**Exercise brief**
In the listing that follows, give every line again exactly and omit the pictures.

**Data block**
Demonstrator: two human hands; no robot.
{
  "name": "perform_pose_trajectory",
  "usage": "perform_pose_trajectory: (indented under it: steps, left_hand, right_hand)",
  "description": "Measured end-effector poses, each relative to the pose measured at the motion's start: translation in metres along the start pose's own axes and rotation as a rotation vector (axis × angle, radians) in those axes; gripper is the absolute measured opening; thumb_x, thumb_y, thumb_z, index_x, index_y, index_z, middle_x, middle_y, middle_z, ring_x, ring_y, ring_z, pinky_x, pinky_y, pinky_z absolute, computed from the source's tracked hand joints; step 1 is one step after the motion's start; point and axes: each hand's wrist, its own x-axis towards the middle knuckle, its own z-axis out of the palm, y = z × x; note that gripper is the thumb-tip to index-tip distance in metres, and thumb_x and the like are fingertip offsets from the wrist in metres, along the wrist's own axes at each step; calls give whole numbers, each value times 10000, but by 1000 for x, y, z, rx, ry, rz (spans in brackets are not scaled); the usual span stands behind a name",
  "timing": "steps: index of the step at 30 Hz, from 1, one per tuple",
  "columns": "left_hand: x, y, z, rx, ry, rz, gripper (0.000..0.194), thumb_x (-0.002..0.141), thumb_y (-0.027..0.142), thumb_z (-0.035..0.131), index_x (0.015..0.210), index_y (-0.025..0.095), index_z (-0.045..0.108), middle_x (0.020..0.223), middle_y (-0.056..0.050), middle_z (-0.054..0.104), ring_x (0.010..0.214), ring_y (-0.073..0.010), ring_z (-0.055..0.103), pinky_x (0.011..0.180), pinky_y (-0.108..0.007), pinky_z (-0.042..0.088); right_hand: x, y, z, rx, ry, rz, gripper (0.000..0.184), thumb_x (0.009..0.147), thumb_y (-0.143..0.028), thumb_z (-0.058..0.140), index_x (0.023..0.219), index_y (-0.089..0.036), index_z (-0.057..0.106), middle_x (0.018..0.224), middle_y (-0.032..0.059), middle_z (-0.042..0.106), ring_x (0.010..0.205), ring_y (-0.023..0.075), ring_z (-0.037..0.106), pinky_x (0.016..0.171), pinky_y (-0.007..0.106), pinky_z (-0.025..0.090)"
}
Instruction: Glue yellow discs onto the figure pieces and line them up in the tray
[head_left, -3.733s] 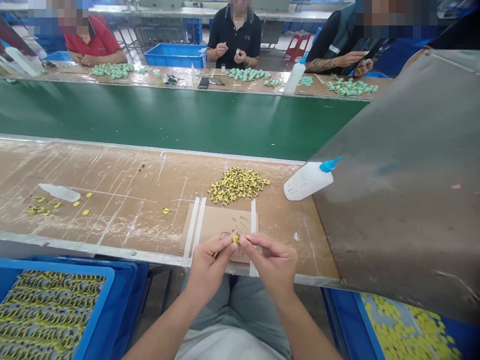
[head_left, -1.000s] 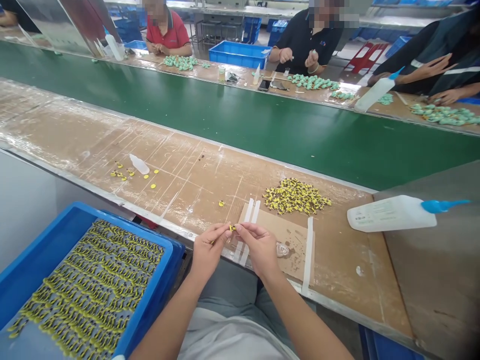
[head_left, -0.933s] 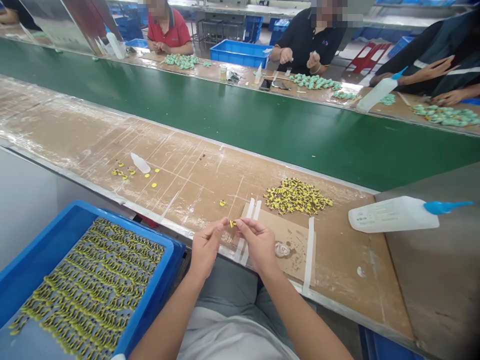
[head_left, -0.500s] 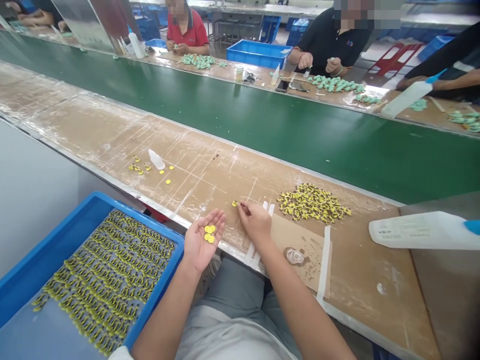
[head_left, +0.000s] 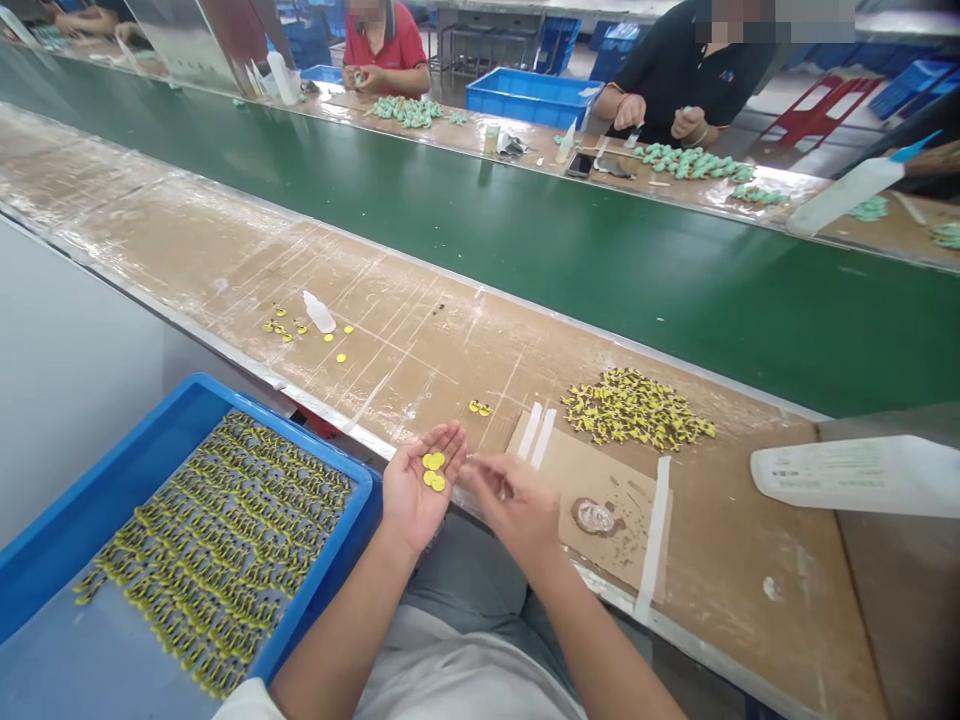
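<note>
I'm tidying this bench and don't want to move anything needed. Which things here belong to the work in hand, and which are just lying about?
Part of the work:
left hand with yellow discs
right hand
yellow-and-black pieces
blue tray
cardboard sheet

Just lying about:
small white bottle
large white bottle
phone
blue crate

**Production floor, long line, bright even light**

I sit at a long brown-topped workbench (head_left: 225,270), its surface scuffed and glare-streaked. A green conveyor belt (head_left: 480,250) runs beside it, with a matching far workbench (head_left: 720,187) beyond. Past that, a blue plastic crate (head_left: 532,98) and red plastic stools (head_left: 819,108) stand on a pale floor (head_left: 750,125). More benches with metal legs (head_left: 487,45) line the back.
</note>
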Motion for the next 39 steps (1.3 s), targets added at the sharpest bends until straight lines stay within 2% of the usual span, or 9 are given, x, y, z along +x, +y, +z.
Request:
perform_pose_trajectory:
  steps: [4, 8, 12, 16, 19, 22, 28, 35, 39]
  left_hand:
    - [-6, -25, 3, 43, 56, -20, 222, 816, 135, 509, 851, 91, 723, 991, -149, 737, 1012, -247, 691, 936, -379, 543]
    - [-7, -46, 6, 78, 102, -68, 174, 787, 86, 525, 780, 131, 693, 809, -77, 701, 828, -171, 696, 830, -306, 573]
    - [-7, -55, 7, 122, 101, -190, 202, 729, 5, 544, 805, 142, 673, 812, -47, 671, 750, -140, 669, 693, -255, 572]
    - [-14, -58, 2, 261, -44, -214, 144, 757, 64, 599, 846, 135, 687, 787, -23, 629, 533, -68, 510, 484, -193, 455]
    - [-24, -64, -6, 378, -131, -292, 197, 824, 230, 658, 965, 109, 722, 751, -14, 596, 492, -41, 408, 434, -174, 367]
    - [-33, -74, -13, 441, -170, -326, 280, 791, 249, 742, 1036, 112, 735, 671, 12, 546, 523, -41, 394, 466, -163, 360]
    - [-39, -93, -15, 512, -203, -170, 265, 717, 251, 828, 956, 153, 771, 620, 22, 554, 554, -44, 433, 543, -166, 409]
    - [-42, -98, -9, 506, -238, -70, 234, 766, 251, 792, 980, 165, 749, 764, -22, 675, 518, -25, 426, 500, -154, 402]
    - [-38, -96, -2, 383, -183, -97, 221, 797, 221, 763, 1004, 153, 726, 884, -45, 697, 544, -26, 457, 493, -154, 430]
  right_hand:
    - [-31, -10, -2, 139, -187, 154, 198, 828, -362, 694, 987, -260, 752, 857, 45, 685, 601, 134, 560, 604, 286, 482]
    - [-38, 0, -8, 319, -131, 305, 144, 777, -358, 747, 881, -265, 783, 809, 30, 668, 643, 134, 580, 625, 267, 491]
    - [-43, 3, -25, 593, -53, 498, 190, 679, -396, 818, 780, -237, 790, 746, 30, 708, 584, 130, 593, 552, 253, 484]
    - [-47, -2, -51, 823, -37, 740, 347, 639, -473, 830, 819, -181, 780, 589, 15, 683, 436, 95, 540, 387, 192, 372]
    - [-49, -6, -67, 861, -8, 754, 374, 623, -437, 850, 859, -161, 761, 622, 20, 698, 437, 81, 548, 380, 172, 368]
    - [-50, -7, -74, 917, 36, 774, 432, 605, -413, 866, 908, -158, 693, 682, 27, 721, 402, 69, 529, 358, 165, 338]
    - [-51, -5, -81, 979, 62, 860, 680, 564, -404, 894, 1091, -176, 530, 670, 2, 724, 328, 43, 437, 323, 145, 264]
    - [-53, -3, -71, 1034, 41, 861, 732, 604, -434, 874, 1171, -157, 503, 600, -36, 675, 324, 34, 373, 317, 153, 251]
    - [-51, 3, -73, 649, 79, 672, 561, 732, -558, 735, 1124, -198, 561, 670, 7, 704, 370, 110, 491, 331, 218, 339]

**Problem solution**
Demonstrator: two human hands; no robot.
{
  "name": "perform_pose_trajectory",
  "usage": "perform_pose_trajectory: (indented under it: steps, left_hand, right_hand)",
  "description": "Measured end-effector poses, each relative to the pose measured at the motion's start: translation in metres along the start pose's own axes and rotation as a rotation vector (axis × angle, radians) in those axes; gripper is the absolute measured opening; thumb_x, thumb_y, thumb_z, index_x, index_y, index_z, middle_x, middle_y, middle_z, ring_x, ring_y, ring_z, pinky_x, pinky_y, pinky_z absolute, computed from the source's tracked hand joints; step 1 is one step after the motion's start; point and axes: each hand's wrist, its own x-axis towards the middle knuckle, its own z-axis out of the palm, y = z × x; note that gripper is the thumb-tip to index-tip distance in metres, and thumb_x and the like are fingertip offsets from the wrist in metres, along the wrist's own axes at each step; calls give whole numbers, each value times 10000, but by 1000 for x, y, z, rx, ry, rz (spans in brackets are not scaled); the usual span stands behind a name",
  "timing": "steps: index of the step at 30 Hz, from 1, one per tuple",
  "columns": "left_hand: x, y, z, rx, ry, rz, gripper (0.000..0.194), thumb_x (-0.002..0.141), thumb_y (-0.027..0.142), thumb_z (-0.035..0.131), index_x (0.015..0.210), index_y (-0.025..0.095), index_z (-0.045..0.108), middle_x (0.020..0.223), middle_y (-0.056..0.050), middle_z (-0.054..0.104), ring_x (0.010..0.214), ring_y (-0.073..0.010), ring_z (-0.055..0.103), pinky_x (0.011..0.180), pinky_y (-0.108..0.007), pinky_z (-0.042..0.088); right_hand: x, y, z, rx, ry, rz, gripper (0.000..0.184), thumb_x (0.009..0.147), thumb_y (-0.143..0.028), thumb_z (-0.058..0.140), index_x (0.023..0.219), index_y (-0.089..0.036), index_z (-0.057..0.106), middle_x (0.018..0.224), middle_y (-0.032..0.059), middle_z (-0.042..0.106), ring_x (0.010..0.205), ring_y (-0.023..0.075), ring_z (-0.037..0.106), pinky_x (0.016..0.171), pinky_y (-0.007..0.106), pinky_z (-0.025..0.090)"
}
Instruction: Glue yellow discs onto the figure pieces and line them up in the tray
[head_left, -3.733s] 
[head_left, -1.000s] 
[head_left, -0.933s] 
[head_left, -0.500s] 
[head_left, +0.000s] 
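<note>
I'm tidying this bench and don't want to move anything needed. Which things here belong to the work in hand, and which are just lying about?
Part of the work:
left hand with yellow discs
right hand
yellow-and-black pieces
blue tray
cardboard sheet

Just lying about:
small white bottle
large white bottle
phone
blue crate

**Production floor, long line, bright even light**

I sit at a long brown-topped workbench (head_left: 225,270), its surface scuffed and glare-streaked. A green conveyor belt (head_left: 480,250) runs beside it, with a matching far workbench (head_left: 720,187) beyond. Past that, a blue plastic crate (head_left: 532,98) and red plastic stools (head_left: 819,108) stand on a pale floor (head_left: 750,125). More benches with metal legs (head_left: 487,45) line the back.
</note>
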Motion for the next 39 steps (1.3 s), targets added at the sharpest bends until straight lines stay within 2% of the usual span, or 9 are given, x, y, z along +x, +y, +z.
Request:
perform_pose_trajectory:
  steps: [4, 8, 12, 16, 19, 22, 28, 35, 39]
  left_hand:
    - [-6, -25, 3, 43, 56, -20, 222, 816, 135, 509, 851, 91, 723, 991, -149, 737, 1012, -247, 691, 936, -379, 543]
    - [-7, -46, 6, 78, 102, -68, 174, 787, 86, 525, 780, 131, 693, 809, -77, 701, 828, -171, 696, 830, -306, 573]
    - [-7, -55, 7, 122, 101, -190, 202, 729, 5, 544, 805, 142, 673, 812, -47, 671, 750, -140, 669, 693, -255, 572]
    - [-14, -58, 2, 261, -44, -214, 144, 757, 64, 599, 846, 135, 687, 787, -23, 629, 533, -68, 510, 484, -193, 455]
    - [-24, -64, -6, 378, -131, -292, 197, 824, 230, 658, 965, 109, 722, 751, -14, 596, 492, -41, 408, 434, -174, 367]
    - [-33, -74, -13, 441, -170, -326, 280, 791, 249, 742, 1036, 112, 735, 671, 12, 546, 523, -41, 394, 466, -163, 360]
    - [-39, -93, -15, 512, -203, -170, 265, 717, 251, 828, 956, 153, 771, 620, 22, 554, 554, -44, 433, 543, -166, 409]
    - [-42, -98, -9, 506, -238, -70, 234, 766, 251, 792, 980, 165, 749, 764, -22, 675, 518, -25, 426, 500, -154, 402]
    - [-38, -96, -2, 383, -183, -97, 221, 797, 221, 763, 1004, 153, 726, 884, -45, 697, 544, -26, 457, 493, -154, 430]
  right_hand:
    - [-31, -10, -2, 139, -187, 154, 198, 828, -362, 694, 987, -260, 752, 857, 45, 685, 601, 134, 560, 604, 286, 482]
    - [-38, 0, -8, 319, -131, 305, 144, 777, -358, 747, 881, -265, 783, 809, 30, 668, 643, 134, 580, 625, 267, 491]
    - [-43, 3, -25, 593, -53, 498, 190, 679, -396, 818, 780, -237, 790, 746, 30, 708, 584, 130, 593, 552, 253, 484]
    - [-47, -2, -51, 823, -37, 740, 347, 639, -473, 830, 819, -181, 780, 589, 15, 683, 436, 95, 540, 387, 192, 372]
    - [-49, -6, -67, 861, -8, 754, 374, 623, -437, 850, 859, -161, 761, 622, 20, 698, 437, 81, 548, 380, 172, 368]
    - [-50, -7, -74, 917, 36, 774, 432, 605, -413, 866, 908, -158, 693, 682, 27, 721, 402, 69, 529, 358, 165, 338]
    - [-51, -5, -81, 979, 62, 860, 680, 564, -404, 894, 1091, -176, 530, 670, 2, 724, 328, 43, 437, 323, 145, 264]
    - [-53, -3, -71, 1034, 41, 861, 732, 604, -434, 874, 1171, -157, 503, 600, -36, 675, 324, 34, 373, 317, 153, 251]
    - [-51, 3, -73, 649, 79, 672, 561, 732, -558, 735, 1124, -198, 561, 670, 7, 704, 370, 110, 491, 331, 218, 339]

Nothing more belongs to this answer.